Patrick Walsh, sent a threatening letter to Prairie State Wire.
A lawyer for House Minority Leader Jim Durkin (R-Western Springs) has threatened Local Government Information Services, which owns this publication, via two cease-and-desist letters after reporters asked questions about the legislator.
Professor Jane E. Kirtley, the Silha professor of media ethics and law at the School of Journalism and Mass Communication at the University of Minnesota, said such tactics are not uncommon and are aimed at suppressing unwanted media attention.
"I am very troubled when public officials – who know that they would have to prove 'actual malice' (knowledge of falsity or reckless disregard for the truth) to prevail – attempt to dissuade journalists from following legitimate news stories by threatening them with libel suits," Kirtley said. "It's a technique used to intimidate and as a form of damage control."
House Minority Leader Jim Durkin (R-Western Springs)
While Kirtley said it is possible to defame a party by merely asking a question, the burden of proof is very high and in such cases cease-and-desist letters are almost always scare tactics meant to intimidate reporters into halting inquiries.
"It is virtually impossible in the U.S. to get an injunction against a libelous publication," Kirtley said. "It is not at all unusual for potential plaintiffs to ask their lawyers to send threatening letters to discourage journalists from pursuing a story."
DuPage County-based trial attorney Patrick Walsh sent the first of the two cease-and-desist letters after Prairie State Wire reached out to legislators regarding rumors that Durkin pursued a capital bill as part of a fundraising strategy.
A freelance reporter for Prairie State Wire sent emails to several state legislators asking them a series of questions regarding Durkin’s leadership, including the following question:
“What do you make of the accusation that Durkin tried to trade political clout for campaign funding?”
The inquiry was prompted due to previously unreported, anonymous rumors in the state Capitol that Durkin may have attempted to trade influence over a capital projects funding bill for campaign funds.
On the morning of Nov. 9, Walsh sent a letter threatening Prairie State Wire with a defamation lawsuit regarding the publication of any stories related to the rumor that Durkin had engaged in influence peddling.
The letter Walsh sent read:
"Please let this letter confirm that I represent James Durkin in connection with your story 'about the capital bill House Minority Leader Jim Durkin was promising in exchange for campaign cash.' The 'line' is absolutely untrue and a lie.
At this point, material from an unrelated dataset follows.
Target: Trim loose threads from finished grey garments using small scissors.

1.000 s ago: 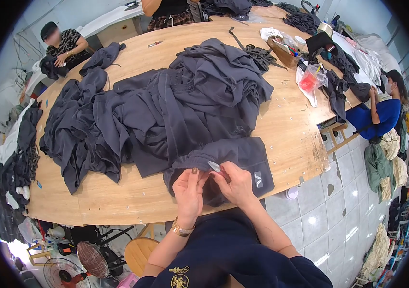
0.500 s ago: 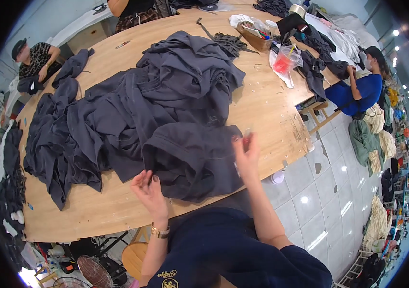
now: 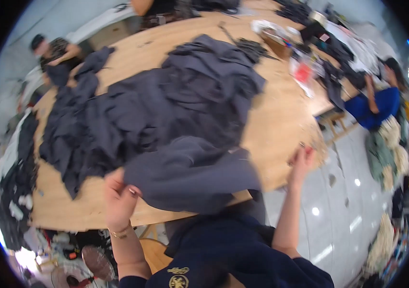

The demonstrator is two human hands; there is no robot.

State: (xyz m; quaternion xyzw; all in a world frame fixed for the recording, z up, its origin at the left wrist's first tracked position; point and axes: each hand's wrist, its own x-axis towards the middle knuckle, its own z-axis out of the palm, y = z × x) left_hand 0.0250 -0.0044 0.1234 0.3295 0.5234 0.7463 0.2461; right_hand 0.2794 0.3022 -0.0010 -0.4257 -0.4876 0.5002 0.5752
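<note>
The hands are apart. The left hand is clamped on the left edge of a soft, dark grey fabric garment, which extends across the near edge of a broad, light-brown wooden bench. Behind the garment lies a large, crumpled, dark grey fabric pile. The right hand is positioned clear of the garment, fingers curled; blur prevents me from telling whether it grips anything.

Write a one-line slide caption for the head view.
Left hand gripping a dark garment by a clothing heap on a wooden table, right hand apart from the garment.
</note>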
You do not have a good faith basis to believe any such allegation is truthful. As such, you personally and your employer(s) can be held liable for publication of the underlying defamatory allegation(s). You are hereby notified to cease and desist from publishing false and per se defamatory 'stories' about Mr. Durkin. Thank you.”
The second cease-and-desist letter was sent on Nov. 30 after a West Cook News freelance reporter asked Durkin's communications staff to respond to allegations that Durkin had tried to set up a meeting between the owner of a proposed Cook County adult night club and the mayor of Broadview.
The text of the email read:
"Putting together a story for West Cook News re Jim Durkin's ties to David Donahue who tried to get an adult night club located in an old industrial area in Broadview Village. Donahue, according to Chicago Tribune story, has mob ties. He also has past ties with Madigan. In deposition from 2013 former mayor of Broadview said that Durkin tried to set up meeting between the mayor and Donahue. Durkin also tried to quash a subpoena in a case where developers of proposed night club, Chicago Joe's Tea Room, sued Village of Broadview. Was Durkin working for Donahue? Any other comments?"
In response Walsh penned a cease-and-desist letter threatening the reporter and LGIS should stories on the topic be published. An excerpt from that letter read:
"Please let this letter confirm that I represent James Durkin in connection with your story 'about Representative Durkin and David Donahue and mob ties.' Representative Durkin did not and does not represent Mr. Donahue. Further, Representative Durkin does not have 'mob ties.' You have no factual or good faith basis to run any story starting or implying wrongdoing or 'mob ties' relating to Representative Durkin."
Walsh also added:
"You are hereby put on notice that you personally and your principals can be held liable for publication of the underlying defamatory allegation(s). You are notified to cease and desist from publishing false and defamatory 'stories,' directly or through innuendo, about Representative Durkin.
Durkin, who has a combined 20 years in the House, has come under withering criticism over the past year in his role as the House’s top Republican.
Burr Ridge Mayor Mickey Straub is challenging Durkin is in the upcoming Republican primary for the 82nd House District.